- _Input data_
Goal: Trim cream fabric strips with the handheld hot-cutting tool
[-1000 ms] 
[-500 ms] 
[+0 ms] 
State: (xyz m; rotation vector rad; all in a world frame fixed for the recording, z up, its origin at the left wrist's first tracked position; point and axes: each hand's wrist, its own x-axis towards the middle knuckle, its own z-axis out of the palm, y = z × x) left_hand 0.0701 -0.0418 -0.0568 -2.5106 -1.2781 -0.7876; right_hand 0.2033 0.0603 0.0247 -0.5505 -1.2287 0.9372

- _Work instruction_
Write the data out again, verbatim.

- _Task response_
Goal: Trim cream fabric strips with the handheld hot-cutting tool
[-1000 ms] 
[-500 ms] 
[+0 ms] 
State: (xyz m; rotation vector rad; all in a world frame fixed for the recording, z up, its origin at the left wrist's first tracked position; point and axes: each hand's wrist, its own x-axis towards the middle knuckle, its own z-axis out of the palm, y = z × x) left_hand 0.0701 -0.0418 -0.0568 -2.5106 -1.2781 -0.7876; right_hand 0.2033 0.0603 0.0247 -0.5505 -1.2287 0.9372

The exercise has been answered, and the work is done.